Tentei buscar o significado das duas músicas citadas, e no percurso mais uma veio até mim, como quando um filho perdido no supermercado vai até a sua mãe. “Hoje o céu” era o som, e um dos membros da banda, Diogo Brochmann, me contou que ela propõe a reflexão sobre o que estamos fazendo com nossa vida e o que gostaríamos de fazer caso o céu fosse desabar e o mundo se desfazer hoje.
Os integrantes da Dingo Bells, tendo passado um pouco já dos 30 anos; eu, uma mulher no início da vida adulta; o motorista do táxi, com toda sua sabedoria; a criança, com seu encanto inocente pelos corredores do supermercado; todos nós estamos suscetíveis ao risco de um desfecho. Não só pela vulnerabilidade do nosso planeta — em julho de 2019 um asteroide batizado de 2019 OK passou a 73 mil quilômetros de distância da Terra, mais próximo do que a Lua está da gente — mas pela nossa própria efemeridade.
Qualquer certeza, arrependimento ou plenitude não seria suficiente para enganar a morte. Assim como o cosmos, ela é grande, universal, e nós, pequenos, particulares. O mundo pode acabar e aí ninguém sabe o que será, mas nós como substância física podemos ir embora e o mundo seguir tranquilamente.
Dado os devidos parâmetros de tempo e proporção, é claro, os anéis de saturno, da mesma forma que nós, nem sempre existiram e nem sempre existirão.
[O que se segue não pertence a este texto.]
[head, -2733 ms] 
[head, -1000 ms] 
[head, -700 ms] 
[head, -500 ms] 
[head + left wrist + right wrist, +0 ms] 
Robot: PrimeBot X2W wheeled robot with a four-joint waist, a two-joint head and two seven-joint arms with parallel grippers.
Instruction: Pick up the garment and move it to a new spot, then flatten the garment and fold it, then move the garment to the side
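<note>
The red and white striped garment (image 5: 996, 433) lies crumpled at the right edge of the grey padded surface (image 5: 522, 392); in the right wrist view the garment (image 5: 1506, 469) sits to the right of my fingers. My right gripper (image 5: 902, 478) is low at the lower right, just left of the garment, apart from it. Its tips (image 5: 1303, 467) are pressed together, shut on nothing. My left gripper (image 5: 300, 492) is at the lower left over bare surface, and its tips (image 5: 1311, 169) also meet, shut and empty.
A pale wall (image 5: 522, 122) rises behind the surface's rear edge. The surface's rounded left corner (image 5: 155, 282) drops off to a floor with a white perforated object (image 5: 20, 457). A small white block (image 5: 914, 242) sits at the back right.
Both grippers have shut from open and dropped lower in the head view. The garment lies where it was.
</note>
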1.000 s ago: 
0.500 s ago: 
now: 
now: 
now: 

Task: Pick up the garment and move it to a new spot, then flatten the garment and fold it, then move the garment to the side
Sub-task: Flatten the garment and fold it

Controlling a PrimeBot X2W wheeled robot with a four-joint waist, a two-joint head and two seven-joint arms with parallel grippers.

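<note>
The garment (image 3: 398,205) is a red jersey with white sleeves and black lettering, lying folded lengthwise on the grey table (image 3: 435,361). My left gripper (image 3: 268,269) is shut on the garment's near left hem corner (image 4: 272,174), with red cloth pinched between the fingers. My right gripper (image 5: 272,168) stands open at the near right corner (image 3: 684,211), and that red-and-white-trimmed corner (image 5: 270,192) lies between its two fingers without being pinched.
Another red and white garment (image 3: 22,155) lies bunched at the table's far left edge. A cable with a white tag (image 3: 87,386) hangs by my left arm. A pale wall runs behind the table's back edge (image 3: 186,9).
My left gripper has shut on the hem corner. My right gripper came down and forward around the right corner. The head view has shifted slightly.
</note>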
Recentemente, foi descoberto que eles podem desaparecer em 300 milhões de anos. Também estão prestes a concluir que não foram formados junto ao nascimento do Sistema Solar há 4,5 bilhões de anos, e sim nos últimos 100 milhões de anos.
Os anéis estão se perdendo década após década, por conta da força e gravidade do planeta gasoso que rodeiam. As músicas do álbum “Maravilhas da Vida Moderna”, o primeiro do grupo, também trazem para a nossa realidade mais próxima a noção da perda. Da abstração e reencontros constantes de si mesmo, enquanto nosso corpo é atraído pelo campo da morte até se entregar a ela.
“Pra mim, o significado das músicas tem muito a ver, acho que elas andam juntas nesse sentido. Essa comparação com o grande e o pequeno, o universal e o particular, são questões de talvez avaliarmos nossa trajetória pela nossa pequenez frente ao universo. Ambas tocam no imaginário do espaço, de cometa, de astronautas, especificamente no lance do passado, do futuro, de tudo que já aconteceu no nosso planeta”, é o que diz Diogo Brochmann.
As canções ajudam a entender toda essa temporalidade, embora nem elas sejam poupadas pelo fim.
Caso você tenha interesse em conhecer mais o trabalho da Dingo Bells, no meio da quarentena eles divulgaram um som inédito, gravado em junho de 2019, chamado “Para pra pensar” e que tem tudo a ver com o momento que estamos passando. E, além do “Maravilhas da Vida Moderna” de 2015, confira o segundo álbum da banda gaúcha lançado em 2018, o “Todo Mundo Vai Mudar”.